Exercise prompt
Restate word for word the lines below that run from the one holding "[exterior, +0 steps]" through the one holding "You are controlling", inclusive. Pictures don't belong in the copy.

Stored items from a collection:
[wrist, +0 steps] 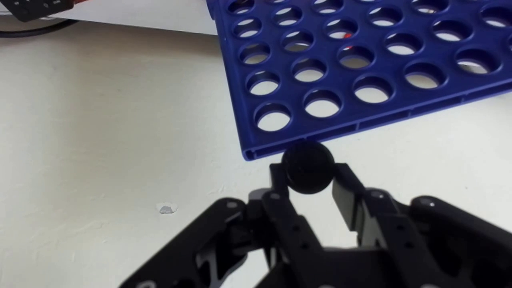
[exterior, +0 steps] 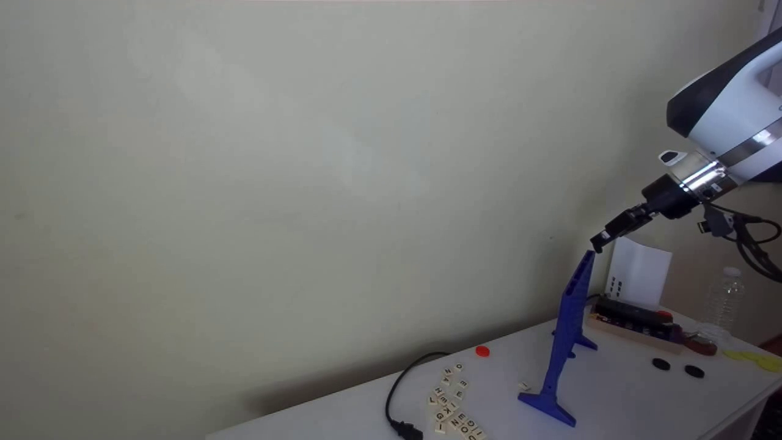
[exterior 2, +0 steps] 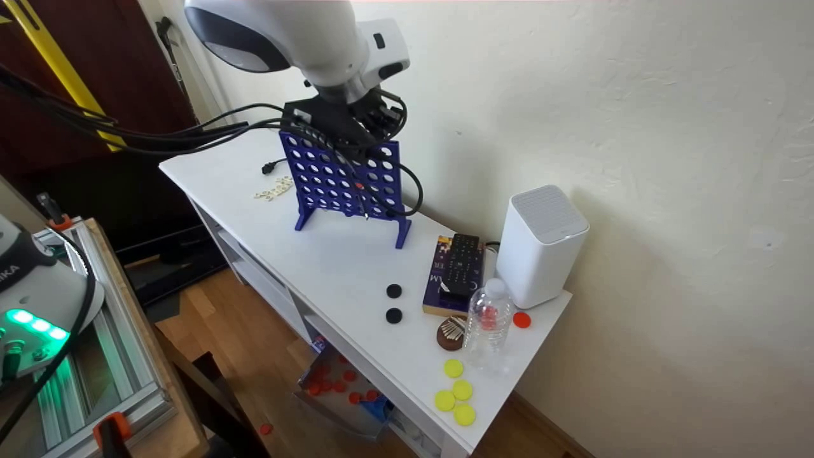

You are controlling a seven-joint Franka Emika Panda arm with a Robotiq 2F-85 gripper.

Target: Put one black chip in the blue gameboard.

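Black chip (wrist: 308,166) sits pinched in the claw (wrist: 311,177), blue gameboard (wrist: 390,65) at its one o'clock in wrist view; grasping looks done, slotting remains.

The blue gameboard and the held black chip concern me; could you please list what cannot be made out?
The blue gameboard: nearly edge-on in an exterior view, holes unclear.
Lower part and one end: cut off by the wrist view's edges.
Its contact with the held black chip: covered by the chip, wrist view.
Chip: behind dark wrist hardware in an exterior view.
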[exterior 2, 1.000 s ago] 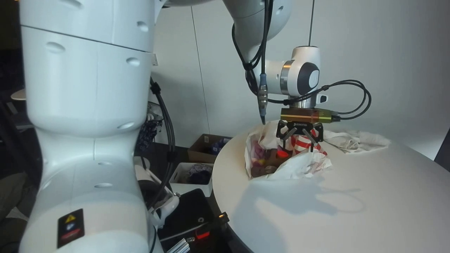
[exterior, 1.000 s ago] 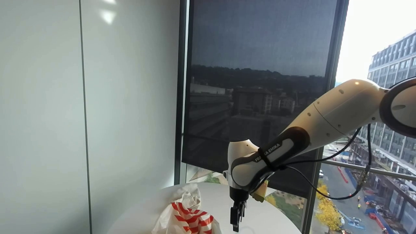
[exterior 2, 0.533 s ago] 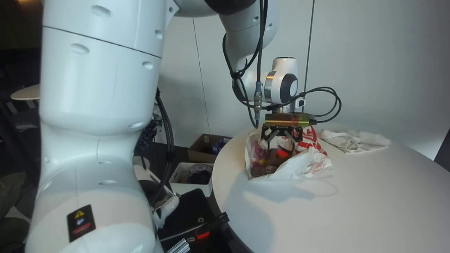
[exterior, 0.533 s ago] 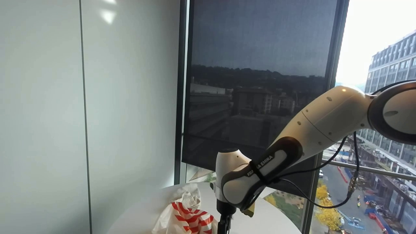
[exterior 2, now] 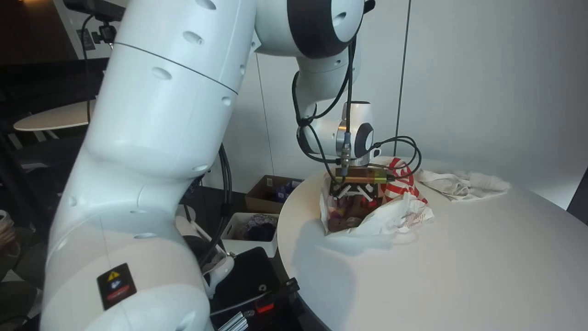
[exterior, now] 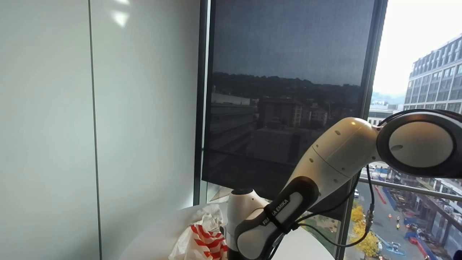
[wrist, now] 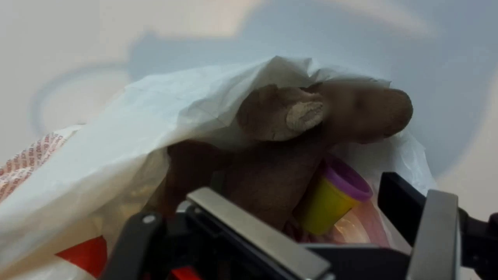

Finished task
[exterior, +0 steps] 
[exterior 2, +0 steps] 

You are controlling a seven-joint Franka Emika Panda arm with a Robotiq 2F-85 gripper.

Nothing more is required for this exercise.